### [Task description]
Among the entries that follow, the required portion opens with the line containing "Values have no" and closes with the line containing "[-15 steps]". Give that portion again exactly, and nothing else.

--------------------------------------------------

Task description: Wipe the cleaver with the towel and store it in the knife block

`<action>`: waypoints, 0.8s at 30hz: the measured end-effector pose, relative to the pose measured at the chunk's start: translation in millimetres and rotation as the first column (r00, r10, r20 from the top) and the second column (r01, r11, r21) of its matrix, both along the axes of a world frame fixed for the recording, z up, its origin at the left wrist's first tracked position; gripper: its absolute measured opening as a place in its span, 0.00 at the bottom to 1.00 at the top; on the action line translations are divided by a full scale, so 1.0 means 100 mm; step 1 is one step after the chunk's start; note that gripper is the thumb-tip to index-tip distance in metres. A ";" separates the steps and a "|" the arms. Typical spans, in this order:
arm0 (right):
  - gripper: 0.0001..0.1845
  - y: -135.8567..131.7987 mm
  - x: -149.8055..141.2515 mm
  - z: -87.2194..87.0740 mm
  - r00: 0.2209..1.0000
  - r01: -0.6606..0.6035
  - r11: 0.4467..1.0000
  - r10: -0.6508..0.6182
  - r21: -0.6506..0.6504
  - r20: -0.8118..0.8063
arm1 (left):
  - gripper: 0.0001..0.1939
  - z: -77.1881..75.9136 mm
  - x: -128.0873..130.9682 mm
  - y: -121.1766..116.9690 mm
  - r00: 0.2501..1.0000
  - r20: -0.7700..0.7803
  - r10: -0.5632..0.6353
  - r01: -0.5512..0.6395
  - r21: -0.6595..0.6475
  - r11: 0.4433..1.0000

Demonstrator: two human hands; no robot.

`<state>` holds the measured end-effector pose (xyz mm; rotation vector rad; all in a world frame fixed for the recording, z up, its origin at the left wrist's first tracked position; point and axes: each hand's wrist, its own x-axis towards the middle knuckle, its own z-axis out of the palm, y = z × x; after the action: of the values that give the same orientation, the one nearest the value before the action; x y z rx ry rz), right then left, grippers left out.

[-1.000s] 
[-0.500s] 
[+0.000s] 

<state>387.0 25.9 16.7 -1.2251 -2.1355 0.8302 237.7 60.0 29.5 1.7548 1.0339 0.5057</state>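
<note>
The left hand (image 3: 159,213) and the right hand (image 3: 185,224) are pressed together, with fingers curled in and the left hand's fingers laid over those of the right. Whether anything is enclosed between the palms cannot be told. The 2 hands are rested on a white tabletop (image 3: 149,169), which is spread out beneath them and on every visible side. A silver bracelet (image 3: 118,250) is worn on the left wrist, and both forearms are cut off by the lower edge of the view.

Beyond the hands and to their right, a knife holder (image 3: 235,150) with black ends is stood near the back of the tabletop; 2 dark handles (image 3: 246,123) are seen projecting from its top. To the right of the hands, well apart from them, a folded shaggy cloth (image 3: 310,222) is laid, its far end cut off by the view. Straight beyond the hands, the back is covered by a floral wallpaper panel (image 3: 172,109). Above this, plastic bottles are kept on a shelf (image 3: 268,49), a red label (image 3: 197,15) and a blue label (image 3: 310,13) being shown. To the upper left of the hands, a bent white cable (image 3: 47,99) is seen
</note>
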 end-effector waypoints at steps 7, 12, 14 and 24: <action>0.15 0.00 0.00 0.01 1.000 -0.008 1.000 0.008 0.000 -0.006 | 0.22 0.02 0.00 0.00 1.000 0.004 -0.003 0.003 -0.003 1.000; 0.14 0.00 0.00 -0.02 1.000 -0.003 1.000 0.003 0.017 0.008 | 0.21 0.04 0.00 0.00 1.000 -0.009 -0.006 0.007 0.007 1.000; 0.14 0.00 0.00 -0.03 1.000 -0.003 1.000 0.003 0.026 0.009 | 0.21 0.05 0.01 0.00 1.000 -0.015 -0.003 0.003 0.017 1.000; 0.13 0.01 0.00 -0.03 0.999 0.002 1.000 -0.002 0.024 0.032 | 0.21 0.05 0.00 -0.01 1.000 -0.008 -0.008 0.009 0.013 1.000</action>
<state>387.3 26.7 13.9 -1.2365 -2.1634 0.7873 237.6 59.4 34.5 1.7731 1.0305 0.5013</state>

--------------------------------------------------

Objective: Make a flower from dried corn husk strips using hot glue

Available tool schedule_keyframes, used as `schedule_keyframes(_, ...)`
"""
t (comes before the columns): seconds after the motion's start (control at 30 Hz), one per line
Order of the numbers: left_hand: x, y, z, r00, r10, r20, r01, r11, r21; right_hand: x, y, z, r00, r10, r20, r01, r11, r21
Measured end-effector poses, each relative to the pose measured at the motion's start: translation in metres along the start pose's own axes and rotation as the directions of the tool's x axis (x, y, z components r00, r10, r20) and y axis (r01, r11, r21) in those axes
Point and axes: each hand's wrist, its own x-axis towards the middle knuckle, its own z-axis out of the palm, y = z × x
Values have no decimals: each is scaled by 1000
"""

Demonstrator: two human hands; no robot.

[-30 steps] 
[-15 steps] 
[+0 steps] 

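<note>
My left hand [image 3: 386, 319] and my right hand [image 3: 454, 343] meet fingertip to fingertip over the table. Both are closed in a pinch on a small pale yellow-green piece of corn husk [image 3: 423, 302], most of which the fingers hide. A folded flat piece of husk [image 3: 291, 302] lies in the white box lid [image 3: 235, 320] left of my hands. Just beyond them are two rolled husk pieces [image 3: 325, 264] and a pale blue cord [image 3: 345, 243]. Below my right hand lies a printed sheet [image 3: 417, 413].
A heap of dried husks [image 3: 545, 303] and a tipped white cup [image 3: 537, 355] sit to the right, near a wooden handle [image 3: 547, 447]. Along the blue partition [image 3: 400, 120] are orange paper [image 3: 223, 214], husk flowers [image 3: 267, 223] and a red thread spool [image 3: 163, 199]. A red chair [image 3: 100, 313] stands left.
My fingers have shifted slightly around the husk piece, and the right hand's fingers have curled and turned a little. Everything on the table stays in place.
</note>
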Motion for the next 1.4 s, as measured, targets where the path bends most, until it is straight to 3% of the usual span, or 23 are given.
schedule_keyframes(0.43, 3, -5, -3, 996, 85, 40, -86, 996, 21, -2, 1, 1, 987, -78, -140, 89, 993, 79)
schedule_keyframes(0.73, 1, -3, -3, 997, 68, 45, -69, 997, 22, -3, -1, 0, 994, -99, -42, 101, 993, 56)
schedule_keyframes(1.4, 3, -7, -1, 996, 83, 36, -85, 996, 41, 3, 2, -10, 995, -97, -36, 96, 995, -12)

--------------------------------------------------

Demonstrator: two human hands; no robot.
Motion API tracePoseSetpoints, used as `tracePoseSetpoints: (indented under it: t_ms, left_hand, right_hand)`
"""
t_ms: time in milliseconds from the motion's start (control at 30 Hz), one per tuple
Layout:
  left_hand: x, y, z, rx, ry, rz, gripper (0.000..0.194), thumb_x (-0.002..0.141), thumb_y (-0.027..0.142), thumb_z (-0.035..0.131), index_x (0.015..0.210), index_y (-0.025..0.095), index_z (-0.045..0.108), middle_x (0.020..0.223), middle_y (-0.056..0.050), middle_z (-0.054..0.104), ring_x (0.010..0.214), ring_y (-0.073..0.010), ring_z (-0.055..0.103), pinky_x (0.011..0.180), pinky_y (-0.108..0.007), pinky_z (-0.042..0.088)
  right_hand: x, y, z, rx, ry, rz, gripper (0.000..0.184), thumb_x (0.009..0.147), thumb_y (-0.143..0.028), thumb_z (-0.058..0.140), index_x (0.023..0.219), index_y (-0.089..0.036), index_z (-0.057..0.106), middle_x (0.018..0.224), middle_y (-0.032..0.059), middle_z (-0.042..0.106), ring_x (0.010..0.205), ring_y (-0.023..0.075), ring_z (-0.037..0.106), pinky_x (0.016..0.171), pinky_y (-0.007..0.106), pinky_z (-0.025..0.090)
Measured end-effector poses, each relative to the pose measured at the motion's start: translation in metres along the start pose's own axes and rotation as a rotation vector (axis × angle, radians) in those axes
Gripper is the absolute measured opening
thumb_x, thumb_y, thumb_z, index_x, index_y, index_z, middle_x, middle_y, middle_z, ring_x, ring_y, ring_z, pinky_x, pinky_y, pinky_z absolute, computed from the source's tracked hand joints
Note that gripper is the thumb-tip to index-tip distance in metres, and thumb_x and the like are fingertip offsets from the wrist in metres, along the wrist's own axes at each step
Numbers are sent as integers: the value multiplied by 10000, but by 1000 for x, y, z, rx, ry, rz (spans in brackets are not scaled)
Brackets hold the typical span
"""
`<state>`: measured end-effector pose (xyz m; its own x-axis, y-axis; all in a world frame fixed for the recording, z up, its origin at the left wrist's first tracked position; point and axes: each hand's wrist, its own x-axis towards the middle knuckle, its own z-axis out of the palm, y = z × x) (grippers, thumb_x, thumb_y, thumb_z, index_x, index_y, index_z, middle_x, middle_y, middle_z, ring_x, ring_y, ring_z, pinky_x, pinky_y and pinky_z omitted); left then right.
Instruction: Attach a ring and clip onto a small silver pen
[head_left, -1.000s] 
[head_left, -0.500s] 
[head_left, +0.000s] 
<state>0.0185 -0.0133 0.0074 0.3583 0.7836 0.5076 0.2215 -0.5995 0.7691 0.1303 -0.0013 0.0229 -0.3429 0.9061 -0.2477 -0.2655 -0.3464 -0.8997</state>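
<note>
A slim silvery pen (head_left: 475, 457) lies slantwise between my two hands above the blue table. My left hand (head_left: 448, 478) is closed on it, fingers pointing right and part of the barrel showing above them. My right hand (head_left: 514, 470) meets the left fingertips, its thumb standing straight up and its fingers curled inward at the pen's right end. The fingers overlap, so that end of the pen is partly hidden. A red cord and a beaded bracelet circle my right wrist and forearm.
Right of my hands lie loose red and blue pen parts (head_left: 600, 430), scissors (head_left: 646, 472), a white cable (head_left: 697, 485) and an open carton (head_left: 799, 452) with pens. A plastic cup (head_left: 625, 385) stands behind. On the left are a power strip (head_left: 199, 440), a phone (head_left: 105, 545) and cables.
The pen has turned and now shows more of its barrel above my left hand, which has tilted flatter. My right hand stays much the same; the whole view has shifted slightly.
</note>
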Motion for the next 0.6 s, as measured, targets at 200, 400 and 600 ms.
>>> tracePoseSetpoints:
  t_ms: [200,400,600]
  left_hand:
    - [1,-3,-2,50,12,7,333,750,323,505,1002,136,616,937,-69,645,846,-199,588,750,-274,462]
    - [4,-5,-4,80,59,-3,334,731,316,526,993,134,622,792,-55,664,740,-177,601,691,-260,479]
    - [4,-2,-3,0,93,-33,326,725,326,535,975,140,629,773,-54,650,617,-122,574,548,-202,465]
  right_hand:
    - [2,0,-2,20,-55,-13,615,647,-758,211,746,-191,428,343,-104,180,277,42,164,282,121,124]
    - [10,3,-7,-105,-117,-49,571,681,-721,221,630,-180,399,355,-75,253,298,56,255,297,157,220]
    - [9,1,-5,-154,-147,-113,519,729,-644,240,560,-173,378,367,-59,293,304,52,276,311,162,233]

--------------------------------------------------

### [Your solution]
Values have no decimals: each is scaled by 1000
"""

Demonstrator: two human hands; no robot.

[-30 steps] 
[-15 steps] 

The exercise ends with this answer.